There are many other alternatives, such as: https://github.com/tcort/markdown-link-check You might also use a tokenziker or round trip to HTML using something like https://marked.js.org/using_advanced#inline in future as HTML is eaiser to extract links from.

This does catch a LOT of cases though, and is pretty quick.

Also does

  • Catches markdown files that are orphans - i.e. not linked by any file, or not linked by file which has the most links (normally the TOC file)
  • Catches orphan images
  • Allows you to specify that some errors are OK to ignore. These are stored in a file. See -i options\

TODO

Anchors that are not url escaped can trip it up.

  • You can URL escape them like this: Airframe Reference
  • BUT the comparision of the anchor is NOT url escaped, so you would need to convert back to compare.
  • URL escaping anchors and reversing for comparison is not done.
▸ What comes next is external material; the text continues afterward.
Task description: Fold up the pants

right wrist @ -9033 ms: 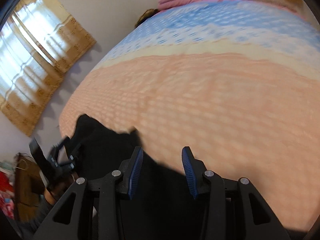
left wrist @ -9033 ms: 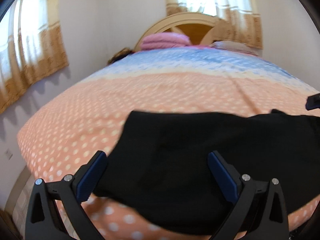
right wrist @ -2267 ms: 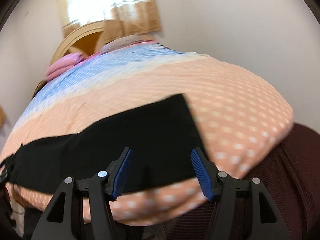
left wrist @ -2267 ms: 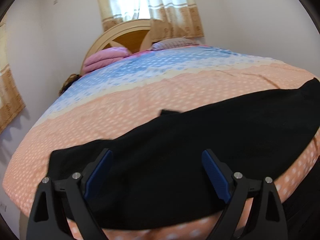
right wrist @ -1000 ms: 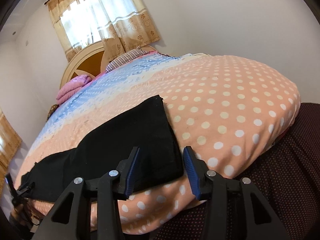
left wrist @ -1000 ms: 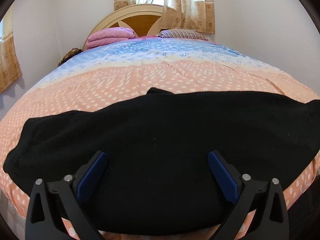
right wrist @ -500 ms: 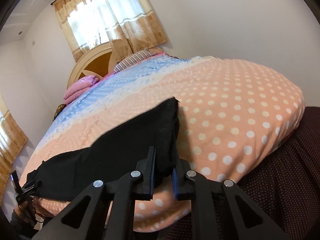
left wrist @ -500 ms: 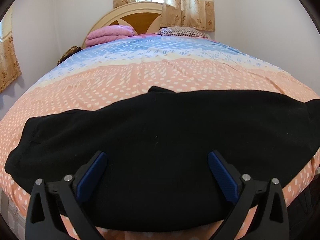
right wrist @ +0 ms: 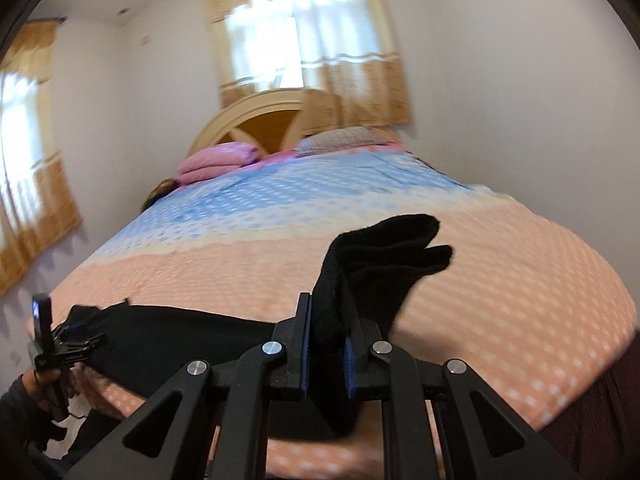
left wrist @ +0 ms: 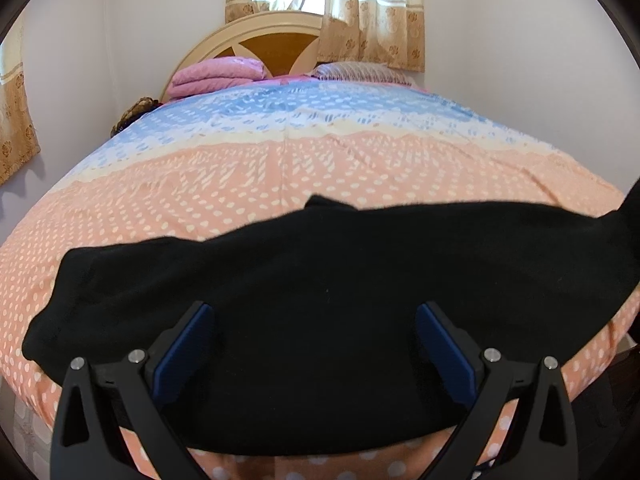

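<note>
Black pants (left wrist: 320, 280) lie stretched sideways across the near end of the bed. My left gripper (left wrist: 314, 312) hovers over their middle, open wide, with the cloth below its blue pads (left wrist: 182, 348) and not pinched. My right gripper (right wrist: 326, 320) is shut on the pants' right end (right wrist: 384, 248). That end is lifted off the bed and sticks up and forward past the jaws. In the right wrist view my left gripper (right wrist: 68, 336) shows far left, held by a person's hand (right wrist: 40, 388), at the pants' other end.
The bed (left wrist: 280, 168) has a peach dotted cover that turns blue toward the headboard (left wrist: 272, 40). A folded pink blanket (left wrist: 216, 74) and a striped pillow (left wrist: 356, 70) lie at its head. Curtained windows sit behind and at left. Dark dotted fabric (right wrist: 592, 420) hangs at the right.
My right gripper shut on the pants' right end, then rose and swung left with it, lifting the cloth off the bed. My left gripper stayed where it was, still open.
</note>
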Available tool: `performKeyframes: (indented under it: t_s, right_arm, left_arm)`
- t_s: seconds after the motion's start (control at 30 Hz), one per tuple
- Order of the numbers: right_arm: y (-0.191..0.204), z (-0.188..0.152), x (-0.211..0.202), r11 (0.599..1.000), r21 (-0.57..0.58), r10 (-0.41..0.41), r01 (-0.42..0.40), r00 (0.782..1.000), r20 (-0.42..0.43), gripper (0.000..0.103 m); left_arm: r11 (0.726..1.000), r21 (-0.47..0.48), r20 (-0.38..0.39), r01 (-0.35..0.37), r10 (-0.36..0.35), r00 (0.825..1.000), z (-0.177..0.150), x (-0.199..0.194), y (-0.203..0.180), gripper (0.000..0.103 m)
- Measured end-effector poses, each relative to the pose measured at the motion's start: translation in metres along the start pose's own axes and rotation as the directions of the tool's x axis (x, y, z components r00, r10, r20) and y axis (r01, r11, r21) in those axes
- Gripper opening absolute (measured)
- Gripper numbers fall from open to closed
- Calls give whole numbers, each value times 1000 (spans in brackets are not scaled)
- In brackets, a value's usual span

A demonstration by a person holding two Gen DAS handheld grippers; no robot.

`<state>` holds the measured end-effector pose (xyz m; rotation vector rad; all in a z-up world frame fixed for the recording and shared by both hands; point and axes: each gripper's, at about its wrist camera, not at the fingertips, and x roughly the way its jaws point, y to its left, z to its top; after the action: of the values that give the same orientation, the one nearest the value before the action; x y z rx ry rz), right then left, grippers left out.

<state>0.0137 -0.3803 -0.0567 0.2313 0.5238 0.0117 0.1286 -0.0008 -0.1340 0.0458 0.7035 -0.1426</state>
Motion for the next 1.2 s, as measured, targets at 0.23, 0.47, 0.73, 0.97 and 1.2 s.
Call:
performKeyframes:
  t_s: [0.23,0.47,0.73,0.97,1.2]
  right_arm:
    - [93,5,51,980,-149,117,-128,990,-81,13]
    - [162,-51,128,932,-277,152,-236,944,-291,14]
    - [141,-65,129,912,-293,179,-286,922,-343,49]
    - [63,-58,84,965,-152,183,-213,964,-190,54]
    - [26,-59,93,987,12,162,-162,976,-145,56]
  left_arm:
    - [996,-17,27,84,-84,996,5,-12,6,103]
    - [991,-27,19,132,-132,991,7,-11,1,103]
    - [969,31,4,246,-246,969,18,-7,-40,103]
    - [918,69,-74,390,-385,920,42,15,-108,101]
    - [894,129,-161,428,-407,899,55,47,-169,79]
Anchors defined in id in a or span are caught. Need to check those in video, div are also caught and used in internal link checking.

Get images in/around the source files that are not linked - i.e. orphan images.

How does it work?

The way this works:

  • Specify the directory and it will search below that for all markdown/html files.
  • It loads each file, and:
    • parses for markdown and html style links for both page and image links.
    • parses headings and builds list of anchors in the page (as per vuepress) for those headings (poorly tested code)
    • parses for html elements with ids, that are also link targets.
  • Then it parses the results, comparing internal links to internal anchors to see if it can find matching files, and matching headings or anchors within files.
    • If it can't match, that is an error - which gets added to the list of errors with a type and enough detail to handle.
  • Errors are then filtered based on:
    • pages in a json file defined using -f (and possibly -r).
  • Finally the output is exported in a markdown friendly output format.

Lots more to do, but this already catches lots of internal errors.